Adapun arsip di Banjarmasin menggambarkan situasi pasar yang berisi tukang obat dan anak-anak yang bermain.“Semua arsip gambar bergerak itu berasal dari tahun 1912 sampai 1914, kecuali arsip tentang Papua yang berasal dari tahun 1946-1952,” ujar Otty.
***
Selama sekitar 100 tahun, arsip-arsip gambar bergerak itu tersimpan di sejumlah museum di Belanda dan tak bisa diakses dengan leluasa oleh masyarakat Indonesia. Kondisi itulah yang merangsang Otty untuk mengambil kembali arsip-arsip itu dan membawanya ke Indonesia, tetapi tentu bukan dalam bentuknya yang asli. Otty memilih mengambil sejumlah potongan arsip gambar bergerak itu, kemudian mengolahnya menjadi karya baru, baik dalam bentuk video maupun lukisan.
Dalam karya video “Jati Goes to Rotterdam”, misalnya, Otty mengambil potongan rekaman gambar bergerak tentang pengangkutan kayu jati di sejumlah hutan di Hindia Belanda. Rekaman itu kemudian dibawa dan diputarnya di Rotterdam, salah satu kota di Belanda yang pada masa lalu merupakan pelabuhan besar yang dipakai untuk menampung hasil bumi dari tanah jajahan, termasuk kayu jati.
Setelah berkeliling Rotterdam, Otty membawa kembali video itu ke Indonesia dan memutarnya di sebuah hutan jati di Sumedang, Jawa Barat. Dengan melakukan itu, secara metaforis, Otty seolah ingin mengambil kembali kayu jati yang dulu dibawa kaum kolonial ke Belanda, lalu mengembalikannya ke hutan di tanah air.
Namun, gagasan soal “pengambilan kembali” itu bukanlah satu-satunya ide besar dalam pameran “Ones Who Looked At The Presence”. Saat melihat arsip-arsip gambar bergerak masa kolonial, Otty tertarik dengan bagaimana masyarakat Nusantara berhadapan dan bereaksi dengan kamera yang dibawa aparat kolonial. Waktu itu, kamera adalah teknologi yang masih sangat baru dan mayoritas orang-orang pribumi di Hindia Belanda pastilah tak mengenal alat tersebut.
Melalui 101 buah lukisannya, Otty menampilkan kembali penggalan-penggalan adegan dalam arsip video masa kolonial yang terutama mengeksplorasi hubungan manusia dan teknologi baru bernama kamera.
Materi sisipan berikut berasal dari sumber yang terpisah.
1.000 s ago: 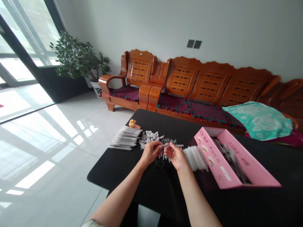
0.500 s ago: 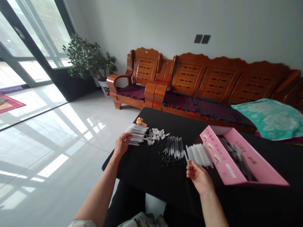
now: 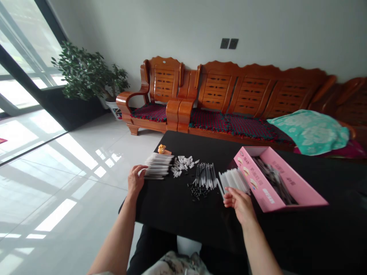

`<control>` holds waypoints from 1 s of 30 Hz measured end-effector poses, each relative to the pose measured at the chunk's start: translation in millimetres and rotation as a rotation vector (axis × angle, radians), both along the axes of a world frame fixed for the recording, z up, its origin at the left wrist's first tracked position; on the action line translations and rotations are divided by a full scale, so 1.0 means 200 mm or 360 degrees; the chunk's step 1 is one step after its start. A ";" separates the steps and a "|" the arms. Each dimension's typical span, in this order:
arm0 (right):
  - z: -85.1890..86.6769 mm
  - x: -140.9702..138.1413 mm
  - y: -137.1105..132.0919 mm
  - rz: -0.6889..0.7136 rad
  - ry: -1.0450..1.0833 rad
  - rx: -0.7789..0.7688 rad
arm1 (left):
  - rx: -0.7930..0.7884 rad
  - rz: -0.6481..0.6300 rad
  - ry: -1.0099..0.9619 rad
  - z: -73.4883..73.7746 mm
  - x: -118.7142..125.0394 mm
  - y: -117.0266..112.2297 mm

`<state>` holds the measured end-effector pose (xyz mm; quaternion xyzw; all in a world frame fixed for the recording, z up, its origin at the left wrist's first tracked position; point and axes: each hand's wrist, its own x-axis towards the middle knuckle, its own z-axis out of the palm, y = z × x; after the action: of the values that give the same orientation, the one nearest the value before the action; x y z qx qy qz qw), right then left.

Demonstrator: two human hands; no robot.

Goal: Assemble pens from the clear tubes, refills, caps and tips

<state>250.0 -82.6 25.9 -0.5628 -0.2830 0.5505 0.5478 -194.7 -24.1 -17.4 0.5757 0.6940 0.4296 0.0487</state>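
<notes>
My left hand (image 3: 136, 180) is at the left ends of a row of assembled pens (image 3: 157, 168). Its thumb and forefinger are parted, and I see nothing held between them. Slim white tubes, like pen barrels (image 3: 233, 180), lie side by side in front of my right hand (image 3: 240, 203). The fingertips of that hand close on one white pen barrel (image 3: 220, 187), tilted at the left side of the row. Between the hands lie white caps (image 3: 183, 165), dark-and-clear pen refills (image 3: 205, 175) and small black plugs (image 3: 198, 191).
A pink box (image 3: 254, 187) holding dark strips stands right of the barrels on the black table (image 3: 183, 214). At the table's far left corner sits a small orange figure (image 3: 162, 149). Beyond are a wooden sofa (image 3: 218, 89), a turquoise cloth (image 3: 312, 131) and a potted plant (image 3: 86, 72).
My left hand has drawn back leftward from over the pens to their ends, its fingers parting. My right hand stays by the barrels, the barrel lower at the row. The view has turned slightly right.
</notes>
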 end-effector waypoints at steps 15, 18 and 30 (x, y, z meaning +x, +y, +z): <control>-0.08 -0.03 0.17 0.0345 -0.2340 0.0062 | 0.0084 0.0037 0.0065 0.04 -0.01 -0.01; -0.10 -0.06 0.19 0.0430 -0.2509 -0.0038 | 0.0170 0.0078 0.0096 0.09 0.04 -0.02; -0.01 -0.05 0.21 0.0287 -0.1561 -0.0074 | -0.0161 -0.0745 -0.0119 0.19 0.73 0.00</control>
<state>239.3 -40.8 24.1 -0.7408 -0.5426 0.2723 0.2875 -49.0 -23.7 21.6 0.7014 0.5599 0.3924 0.2014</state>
Dengan lukisan, Otty secara leluasa bisa menonjolkan dan menghidupkan adegan audiovisual yang ia anggap menarik. Semua obyek dalam lukisan-lukisan itu sama dengan gambar dalam arsip audiovisual, kecuali warnanya. “Saya hanya menambahkan warna karena gambar dalam arsip aslinya kan masih hitam putih,” kata Otty.
Dalam salah satu lukisannya, Otty menampilkan dua orang Papua, lelaki dan perempuan, yang menatap tajam ke arah kamera. Sang perempuan berada di belakang si lelaki, tampak takut atau khawatir melihat kamera. Mata keduanya menyelidik tajam saat merasakan kehadiran kamera.
Dalam lukisan lain, Otty menghadirkan beberapa orang Eropa yang terlihat santai saat menghadapi kamera. Bahkan, salah satu orang tersebut mengangkat topi ke arah kamera, sebuah sikap yang menunjukkan rasa senang terhadap kehadiran alat itu. Perbedaan sikap antara masyarakat pribumi dan warga Eropa terhadap kamera bisa dilihat dalam sejumlah lukisan Otty lain.
Namun, yang mungkin perlu dipertegas, perbedaan respon itu tak hanya muncul karena masalah pengetahuan (sudah mengenal kamera atau belum) tetapi juga akibat problem kekuasaan. Ketika kamera dipegang oleh kaum kolonial, mau tak mau alat itu menjadi bagian dari kekuasaan yang menindas masyarakat Nusantara. Maka, respon orang-orang jajahan terhadap kamera juga bisa dilihat sebagai representasi sikap mereka pada para penjajah.
NB: Tulisan ini pernah dimuat di Harian Kompas edisi Minggu, 20 September 2015.